◆ TASK PROMPT: From the first line to the last, please reproduce the material exactly, skipping the pictures.

■ ■ ■

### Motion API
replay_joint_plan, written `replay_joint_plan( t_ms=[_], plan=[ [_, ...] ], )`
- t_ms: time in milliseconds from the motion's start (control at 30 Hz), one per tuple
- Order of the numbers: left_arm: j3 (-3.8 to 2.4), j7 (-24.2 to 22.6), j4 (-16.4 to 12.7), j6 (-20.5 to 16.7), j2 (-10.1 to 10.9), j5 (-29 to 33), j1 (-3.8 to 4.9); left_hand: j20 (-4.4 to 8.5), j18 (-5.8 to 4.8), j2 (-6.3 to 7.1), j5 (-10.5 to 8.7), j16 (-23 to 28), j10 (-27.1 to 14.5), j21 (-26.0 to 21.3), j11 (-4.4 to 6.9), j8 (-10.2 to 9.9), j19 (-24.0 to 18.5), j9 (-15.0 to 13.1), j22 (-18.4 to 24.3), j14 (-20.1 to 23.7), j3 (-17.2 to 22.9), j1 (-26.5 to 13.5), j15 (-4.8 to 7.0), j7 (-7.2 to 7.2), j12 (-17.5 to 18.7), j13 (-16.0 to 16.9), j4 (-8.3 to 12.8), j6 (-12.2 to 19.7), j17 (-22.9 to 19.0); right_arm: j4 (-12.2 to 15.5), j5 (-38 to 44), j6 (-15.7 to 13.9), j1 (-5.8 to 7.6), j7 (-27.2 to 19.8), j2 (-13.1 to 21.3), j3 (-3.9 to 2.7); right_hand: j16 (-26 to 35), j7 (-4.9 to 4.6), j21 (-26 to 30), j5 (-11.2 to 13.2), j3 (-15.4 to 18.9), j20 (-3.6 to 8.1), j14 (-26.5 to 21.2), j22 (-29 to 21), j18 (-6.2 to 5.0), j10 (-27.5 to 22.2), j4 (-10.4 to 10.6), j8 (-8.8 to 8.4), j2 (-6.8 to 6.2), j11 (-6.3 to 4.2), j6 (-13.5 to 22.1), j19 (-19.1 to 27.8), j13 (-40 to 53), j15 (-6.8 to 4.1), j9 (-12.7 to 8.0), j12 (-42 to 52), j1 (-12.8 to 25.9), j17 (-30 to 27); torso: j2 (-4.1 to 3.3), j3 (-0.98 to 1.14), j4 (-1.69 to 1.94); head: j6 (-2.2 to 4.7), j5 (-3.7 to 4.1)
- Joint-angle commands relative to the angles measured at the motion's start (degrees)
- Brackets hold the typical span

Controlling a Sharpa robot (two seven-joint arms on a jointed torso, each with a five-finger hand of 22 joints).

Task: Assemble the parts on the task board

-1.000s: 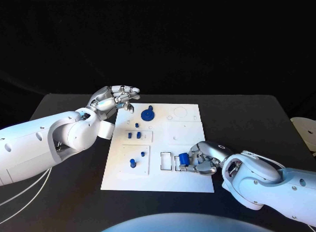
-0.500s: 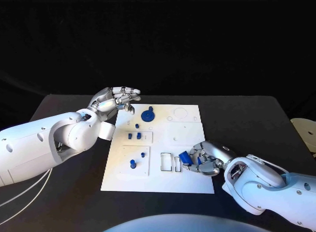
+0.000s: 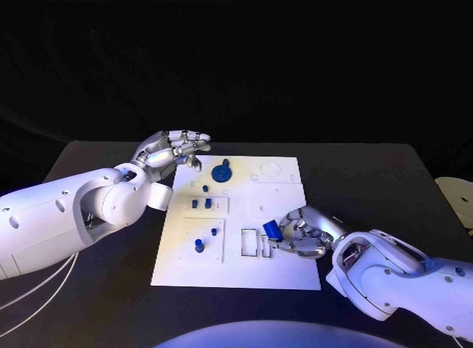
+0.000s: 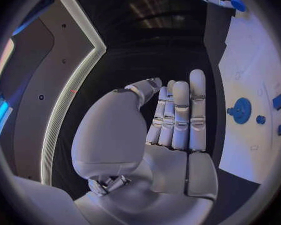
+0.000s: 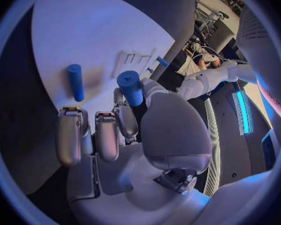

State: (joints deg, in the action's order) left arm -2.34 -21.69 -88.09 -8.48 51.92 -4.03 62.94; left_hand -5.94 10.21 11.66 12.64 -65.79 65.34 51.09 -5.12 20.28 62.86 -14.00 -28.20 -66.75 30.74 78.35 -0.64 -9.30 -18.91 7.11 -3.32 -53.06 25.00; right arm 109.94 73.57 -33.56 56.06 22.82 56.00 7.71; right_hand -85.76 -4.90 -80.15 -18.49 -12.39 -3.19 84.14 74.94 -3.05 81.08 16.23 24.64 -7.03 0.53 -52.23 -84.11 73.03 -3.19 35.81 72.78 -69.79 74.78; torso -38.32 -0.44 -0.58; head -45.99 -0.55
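Right hand (image 3: pixel 302 233) pinches blue cylinder (image 3: pixel 271 229) over task board (image 3: pixel 283 190).

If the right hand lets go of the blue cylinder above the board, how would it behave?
The blue cylinder looks round and smooth, so it would probably roll on the flat task board. It seems rigid and light, since the right hand holds it in its fingers.

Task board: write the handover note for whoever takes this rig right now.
Right robot hand: holds a blue cylinder over the task board's near slots.
Left robot hand: holds nothing, fingers apart, above the board's far left corner.
On the board: blue gear, small blue pieces, blue pegs.
Done: several parts stand in place.
Left: seat the held cylinder; check the slots.
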Motion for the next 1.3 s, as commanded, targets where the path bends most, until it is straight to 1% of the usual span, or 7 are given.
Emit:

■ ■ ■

◆ COMPLETED EXERCISE:
### Motion API
replay_joint_plan, written `replay_joint_plan( t_ms=[_], plan=[ [_, ...] ], )`
- t_ms: time in milliseconds from the motion's start (control at 30 Hz), one per tuple
- Order of the numbers: left_arm: j3 (-3.8 to 2.4), j7 (-24.2 to 22.6), j4 (-16.4 to 12.7), j6 (-20.5 to 16.7), j2 (-10.1 to 10.9), j5 (-29 to 33), j1 (-3.8 to 4.9); left_hand: j20 (-4.4 to 8.5), j18 (-5.8 to 4.8), j2 (-6.3 to 7.1), j5 (-10.5 to 8.7), j16 (-23 to 28), j10 (-27.1 to 14.5), j21 (-26.0 to 21.3), j11 (-4.4 to 6.9), j8 (-10.2 to 9.9), j19 (-24.0 to 18.5), j9 (-15.0 to 13.1), j22 (-18.4 to 24.3), j14 (-20.1 to 23.7), j3 (-17.2 to 22.9), j1 (-26.5 to 13.5), j15 (-4.8 to 7.0), j7 (-7.2 to 7.2), j12 (-17.5 to 18.7), j13 (-16.0 to 16.9), j4 (-8.3 to 12.8), j6 (-12.2 to 19.7), j17 (-22.9 to 19.0); right_arm: j4 (-12.2 to 15.5), j5 (-38 to 44), j6 (-15.7 to 13.9), j1 (-5.8 to 7.6), j7 (-27.2 to 19.8), j2 (-13.1 to 21.3), j3 (-3.9 to 2.7); right_hand: j16 (-26 to 35), j7 (-4.9 to 4.6), j21 (-26 to 30), j5 (-11.2 to 13.2), j3 (-15.4 to 18.9), j20 (-3.6 to 8.1), j14 (-26.5 to 21.2), j22 (-29 to 21), j18 (-6.2 to 5.0), j10 (-27.5 to 22.2), j4 (-10.4 to 10.6), j8 (-8.8 to 8.4), j2 (-6.8 to 6.2), j11 (-6.3 to 4.2), j6 (-13.5 to 22.1), j19 (-19.1 to 27.8), j13 (-40 to 53), j15 (-6.8 to 4.1), j9 (-12.7 to 8.0), j12 (-42 to 52), j1 (-12.8 to 25.9), j17 (-30 to 27); torso: j2 (-4.1 to 3.3), j3 (-0.98 to 1.14), j4 (-1.69 to 1.94); head: j6 (-2.2 to 4.7), j5 (-3.7 to 4.1)
- Joint-angle commands relative to the angles measured at the motion's start (degrees)
- Brackets hold the typical span

Controlling a Sharpa robot (two seven-joint arms on a jointed torso, each with a five-finger hand of 22 joints).

Task: Assemble the parts on the task board

-1.000s: 
-0.500s: 
+0.000s: 
+0.000s: 
+0.000s: 

State: (joints deg, in the action's order) left arm -2.34 -21.69 -88.09 -8.48 51.92 -4.03 62.94; left_hand -5.94 10.21 11.66 12.64 -65.79 65.34 51.09 -5.12 20.28 62.86 -14.00 -28.20 -66.75 30.74 78.35 -0.64 -9.30 -18.91 7.11 -3.32 -53.06 25.00; right arm 109.94 73.57 -33.56 56.06 22.82 56.00 7.71; right_hand -85.76 -4.90 -80.15 -18.49 -12.39 -3.19 84.14 74.94 -3.05 81.08 16.23 24.64 -7.03 0.53 -52.23 -84.11 73.03 -3.19 35.81 72.78 -69.79 74.78; torso -38.32 -0.44 -0.58; head -45.99 -0.55
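Right hand (image 3: pixel 302 233) pinches blue cylinder (image 3: pixel 271 229) over task board (image 3: pixel 283 190).

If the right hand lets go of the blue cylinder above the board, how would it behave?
The blue cylinder looks round and smooth, so it would probably roll on the flat task board. It seems rigid and light, since the right hand holds it in its fingers.

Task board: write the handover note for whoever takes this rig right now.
Right robot hand: holds a blue cylinder over the task board's near slots.
Left robot hand: holds nothing, fingers apart, above the board's far left corner.
On the board: blue gear, small blue pieces, blue pegs.
Done: several parts stand in place.
Left: seat the held cylinder; check the slots.
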Motion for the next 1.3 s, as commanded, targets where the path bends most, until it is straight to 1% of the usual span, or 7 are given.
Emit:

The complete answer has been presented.